» **Work to complete**: Repeat exactly the lines of the material below that run from the "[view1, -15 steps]" line to the "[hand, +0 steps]" line, including both, and do not carry over any pictures.

» **Collected material**:
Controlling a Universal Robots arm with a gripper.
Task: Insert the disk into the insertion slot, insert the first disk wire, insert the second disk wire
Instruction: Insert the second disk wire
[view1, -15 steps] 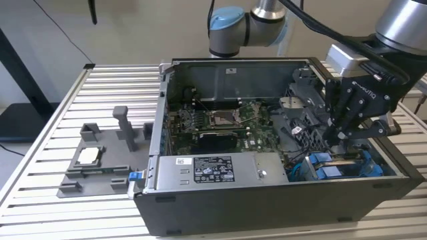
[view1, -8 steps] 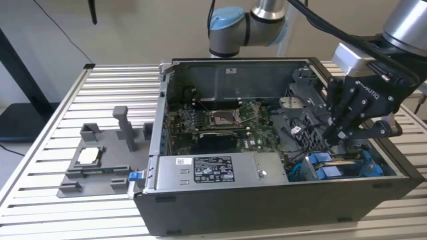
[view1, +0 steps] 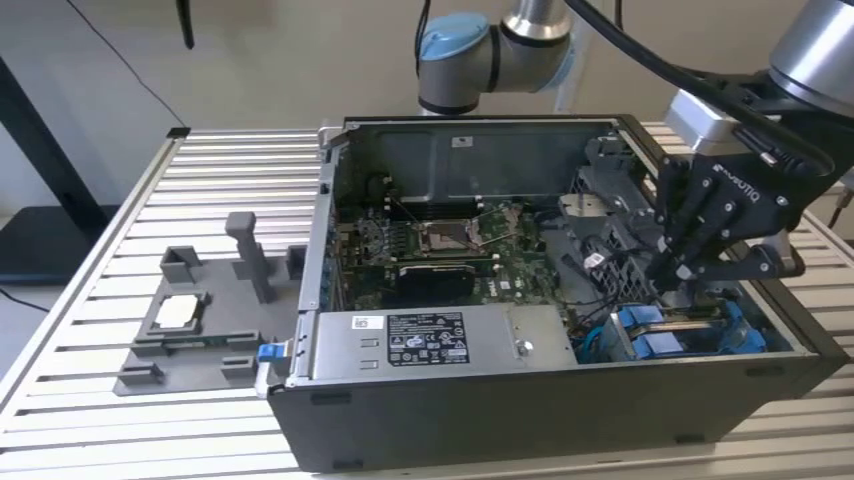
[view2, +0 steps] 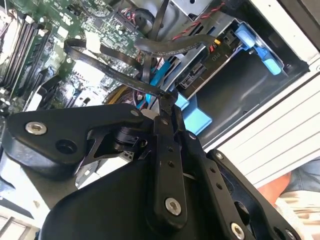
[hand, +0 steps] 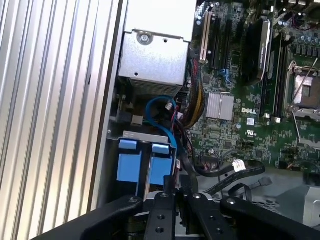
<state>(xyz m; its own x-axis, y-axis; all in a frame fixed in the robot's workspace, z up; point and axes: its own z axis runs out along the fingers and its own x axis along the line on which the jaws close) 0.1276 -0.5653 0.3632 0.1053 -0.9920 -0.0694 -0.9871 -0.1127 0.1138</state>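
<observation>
Jaws of the gripper (view2: 167, 102) pinch a black cable (view2: 112, 75) just beside the disk (view2: 197, 120).

insertion slot (view1: 687, 330): arm hides its upper part | gripper (view2: 167, 100): jaws' grip unclear

Black metal computer case (view1: 534, 420); green motherboard (view1: 441, 250); bright blue plastic carrier tabs (hand: 142, 162); black pincer (view1: 681, 262); silver ribbed bench (view1: 214, 190); grey plastic fixture (view1: 200, 320).
</observation>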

» **Result of this task**:
[view1, -15 steps] 
[view1, -8 steps] 
[view1, +0 steps] 
[view2, +0 steps] 
[hand, +0 steps] 

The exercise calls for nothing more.